• Dataset section:
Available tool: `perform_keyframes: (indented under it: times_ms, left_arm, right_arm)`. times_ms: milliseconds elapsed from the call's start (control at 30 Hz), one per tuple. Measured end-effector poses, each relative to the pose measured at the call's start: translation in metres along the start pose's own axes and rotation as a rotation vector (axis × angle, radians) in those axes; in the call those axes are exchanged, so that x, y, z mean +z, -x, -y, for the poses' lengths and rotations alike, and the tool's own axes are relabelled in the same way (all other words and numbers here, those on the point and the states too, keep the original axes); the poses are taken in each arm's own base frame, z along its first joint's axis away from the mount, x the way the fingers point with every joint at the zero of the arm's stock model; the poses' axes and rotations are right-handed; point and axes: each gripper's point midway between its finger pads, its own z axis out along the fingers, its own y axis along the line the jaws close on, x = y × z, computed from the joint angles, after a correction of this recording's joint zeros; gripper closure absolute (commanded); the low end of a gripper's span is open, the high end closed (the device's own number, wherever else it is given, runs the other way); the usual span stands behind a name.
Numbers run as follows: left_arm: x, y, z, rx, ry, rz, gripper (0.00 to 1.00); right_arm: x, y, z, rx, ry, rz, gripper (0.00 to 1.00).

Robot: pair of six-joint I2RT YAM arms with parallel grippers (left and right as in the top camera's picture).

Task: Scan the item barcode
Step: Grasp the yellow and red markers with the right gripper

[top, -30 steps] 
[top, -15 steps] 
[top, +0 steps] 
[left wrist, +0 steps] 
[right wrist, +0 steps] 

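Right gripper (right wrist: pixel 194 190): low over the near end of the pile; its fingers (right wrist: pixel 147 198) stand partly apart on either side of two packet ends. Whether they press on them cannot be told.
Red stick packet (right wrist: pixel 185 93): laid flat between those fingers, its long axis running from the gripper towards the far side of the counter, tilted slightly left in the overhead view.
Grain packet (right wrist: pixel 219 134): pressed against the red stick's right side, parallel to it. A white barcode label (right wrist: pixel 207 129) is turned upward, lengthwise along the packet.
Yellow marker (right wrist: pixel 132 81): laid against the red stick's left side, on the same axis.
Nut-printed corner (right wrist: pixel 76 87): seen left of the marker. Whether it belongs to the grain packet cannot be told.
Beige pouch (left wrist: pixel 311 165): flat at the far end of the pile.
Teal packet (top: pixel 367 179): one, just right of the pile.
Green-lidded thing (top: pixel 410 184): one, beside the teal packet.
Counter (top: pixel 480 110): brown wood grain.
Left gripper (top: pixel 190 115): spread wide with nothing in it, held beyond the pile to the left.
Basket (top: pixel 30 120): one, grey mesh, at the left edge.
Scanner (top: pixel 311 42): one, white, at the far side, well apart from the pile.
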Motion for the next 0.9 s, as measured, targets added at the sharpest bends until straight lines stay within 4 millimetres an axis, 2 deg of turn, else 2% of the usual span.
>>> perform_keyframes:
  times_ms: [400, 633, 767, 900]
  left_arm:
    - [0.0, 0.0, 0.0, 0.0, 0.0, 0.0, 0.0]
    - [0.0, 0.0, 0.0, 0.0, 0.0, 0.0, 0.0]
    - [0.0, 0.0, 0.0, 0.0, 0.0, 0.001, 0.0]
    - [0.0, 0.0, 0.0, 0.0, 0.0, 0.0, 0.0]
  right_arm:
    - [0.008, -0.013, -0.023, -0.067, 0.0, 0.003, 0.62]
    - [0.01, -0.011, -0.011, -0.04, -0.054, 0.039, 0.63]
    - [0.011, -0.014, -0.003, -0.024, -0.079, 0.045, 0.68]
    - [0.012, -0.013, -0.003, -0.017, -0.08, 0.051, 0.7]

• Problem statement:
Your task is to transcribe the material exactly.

• Answer:
Available tool: `perform_keyframes: (indented under it: times_ms, left_arm, right_arm)`. times_ms: milliseconds elapsed from the call's start (control at 30 Hz), one per tuple. Measured end-effector poses, each relative to the pose measured at the call's start: translation in metres along the start pose's own axes and rotation as a rotation vector (axis × angle, radians) in those axes; in the call those axes are exchanged, so that x, y, z mean +z, -x, -y, for the poses' lengths and rotations alike, and the tool's own axes are relabelled in the same way (all other words and numbers here, those on the point and the states too, keep the original axes); the poses are taken in each arm's own base frame, z along its first joint's axis away from the mount, x the way the fingers point with every joint at the zero of the arm's stock model; the poses' axes and rotations are right-handed; point and axes: each gripper's point midway between its finger pads, its own z axis out along the fingers, its own y axis along the line the jaws close on, x = y × z, computed from the joint angles, after a correction of this recording's joint zeros; gripper closure absolute (commanded); the low end of a gripper's span is open, the high end closed (the device's own number, wherever else it is given, runs the other way); the usual span stands behind a name.
Numbers run as follows: left_arm: x, y, z, rx, ry, rz, gripper (0.00 to 1.00); right_arm: x, y, z, rx, ry, rz, gripper (0.00 to 1.00).

Robot: pair of six-joint I2RT YAM arms with parallel grippers (left and right as in the top camera's picture).

Task: Scan the item barcode
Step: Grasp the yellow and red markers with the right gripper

[top, -30 steps] 
[top, -15 steps] 
[top, +0 steps] 
[left wrist, +0 steps] 
[right wrist, +0 steps] 

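Right gripper (right wrist: pixel 194 190): low over the near end of the pile; its fingers (right wrist: pixel 147 198) stand partly apart on either side of two packet ends. Whether they press on them cannot be told.
Red stick packet (right wrist: pixel 185 93): laid flat between those fingers, its long axis running from the gripper towards the far side of the counter, tilted slightly left in the overhead view.
Grain packet (right wrist: pixel 219 134): pressed against the red stick's right side, parallel to it. A white barcode label (right wrist: pixel 207 129) is turned upward, lengthwise along the packet.
Yellow marker (right wrist: pixel 132 81): laid against the red stick's left side, on the same axis.
Nut-printed corner (right wrist: pixel 76 87): seen left of the marker. Whether it belongs to the grain packet cannot be told.
Beige pouch (left wrist: pixel 311 165): flat at the far end of the pile.
Teal packet (top: pixel 367 179): one, just right of the pile.
Green-lidded thing (top: pixel 410 184): one, beside the teal packet.
Counter (top: pixel 480 110): brown wood grain.
Left gripper (top: pixel 190 115): spread wide with nothing in it, held beyond the pile to the left.
Basket (top: pixel 30 120): one, grey mesh, at the left edge.
Scanner (top: pixel 311 42): one, white, at the far side, well apart from the pile.
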Motion for the next 0.9 s, as measured, targets added at the sharpest bends until straight lines stay within 4 millimetres an axis, 2 deg of turn, else 2% of the usual span.
>>> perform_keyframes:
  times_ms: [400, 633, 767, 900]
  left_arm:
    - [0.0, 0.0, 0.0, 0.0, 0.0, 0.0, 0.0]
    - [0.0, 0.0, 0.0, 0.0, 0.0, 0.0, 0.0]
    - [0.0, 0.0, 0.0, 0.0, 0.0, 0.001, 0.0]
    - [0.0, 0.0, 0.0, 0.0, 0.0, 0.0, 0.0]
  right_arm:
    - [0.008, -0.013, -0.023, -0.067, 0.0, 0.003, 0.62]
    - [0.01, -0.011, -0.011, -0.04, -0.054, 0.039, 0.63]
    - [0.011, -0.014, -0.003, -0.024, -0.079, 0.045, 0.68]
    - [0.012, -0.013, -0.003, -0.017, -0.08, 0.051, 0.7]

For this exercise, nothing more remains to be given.